The number of public payphones in Ireland continues to plummet with just 468 left, compared to close to 4,000 little more than a decade ago.
Usage of the payphones that remain has fallen even more dramatically with a 99 per cent decline in calls being made over a broadly similar timeframe because of the proliferation of mobile phones.
In 2008 there were more than 3,500 payphones in the Republic but that number fell sharply the following year as part of a major rationalisation programme which saw the company, then trading as Eircom, take almost 2,000 out of service.
Since then numbers have continued to decline with two dozen phones permanently removed from the network over the last 12 months.
Eir maintains the phones under a Universal Service Obligation (USO) and will only remove them if they have been used for an average of less than one minute each day over a six-month period or if there is evidence of anti-social behaviour.
The decline in usage and the costs associated with maintaining the public network has meant the company has repeatedly sought permission from the communications regulator to scrap them.
While ComReg does acknowledge the relevance of the payphone has diminished, it says most calls made from them are to freephone numbers including domestic violence agencies and homeless shelters.
Call volumes have also fallen steeply in recent years. A decade ago in excess of one million calls were made from payphones each year compared with 105,554 over the last 12 months – an average of 283 calls each day from the whole network.

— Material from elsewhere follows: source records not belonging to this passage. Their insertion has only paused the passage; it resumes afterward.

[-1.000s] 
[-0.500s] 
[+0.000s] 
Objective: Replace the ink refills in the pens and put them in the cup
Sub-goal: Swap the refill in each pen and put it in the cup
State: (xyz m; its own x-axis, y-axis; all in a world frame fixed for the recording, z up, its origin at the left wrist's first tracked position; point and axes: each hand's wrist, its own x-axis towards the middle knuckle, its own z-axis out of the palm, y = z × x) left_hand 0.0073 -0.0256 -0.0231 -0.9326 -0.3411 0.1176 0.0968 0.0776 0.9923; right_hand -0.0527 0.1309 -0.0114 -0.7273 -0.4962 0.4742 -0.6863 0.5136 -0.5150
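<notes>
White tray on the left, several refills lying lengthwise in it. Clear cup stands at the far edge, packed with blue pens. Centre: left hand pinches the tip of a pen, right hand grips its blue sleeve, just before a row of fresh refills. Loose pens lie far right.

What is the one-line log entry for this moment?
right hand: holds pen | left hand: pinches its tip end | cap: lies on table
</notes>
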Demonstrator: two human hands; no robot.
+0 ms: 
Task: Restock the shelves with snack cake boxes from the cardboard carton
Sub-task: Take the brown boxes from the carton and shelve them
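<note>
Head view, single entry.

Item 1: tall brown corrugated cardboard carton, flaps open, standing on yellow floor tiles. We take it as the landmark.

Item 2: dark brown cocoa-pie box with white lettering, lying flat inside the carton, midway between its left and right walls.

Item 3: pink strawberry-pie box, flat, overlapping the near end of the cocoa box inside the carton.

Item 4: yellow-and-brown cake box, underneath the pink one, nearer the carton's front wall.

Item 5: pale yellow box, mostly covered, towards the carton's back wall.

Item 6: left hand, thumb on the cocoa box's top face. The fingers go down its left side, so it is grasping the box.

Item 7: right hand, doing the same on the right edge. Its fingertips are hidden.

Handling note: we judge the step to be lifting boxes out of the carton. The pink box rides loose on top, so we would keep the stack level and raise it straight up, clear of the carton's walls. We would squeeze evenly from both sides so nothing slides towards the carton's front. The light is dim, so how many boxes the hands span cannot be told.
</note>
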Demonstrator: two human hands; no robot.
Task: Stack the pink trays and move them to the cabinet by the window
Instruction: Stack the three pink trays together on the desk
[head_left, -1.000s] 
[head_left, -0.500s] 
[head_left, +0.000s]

Dubliners are most likely to use payphones with 43 of the 50 most popular payphones found in the capital. Such phones appear disproportionately popular in Kerry, as four of top 50 can be found in Killarney. By contrast, Cork and Galway have just one phone each in the top 50. Leitrim is the only county without any payphones.
The first Telefón box was installed on Dublin's Dawson St in 1925 and they started to proliferate around the city seven years later as the Eucharistic Congress came to town, after which they spread across the State. For decades they were the only means by which most people could communicate with people living outside their locality; until the late 1990s, queues outside phone boxes were a common sight.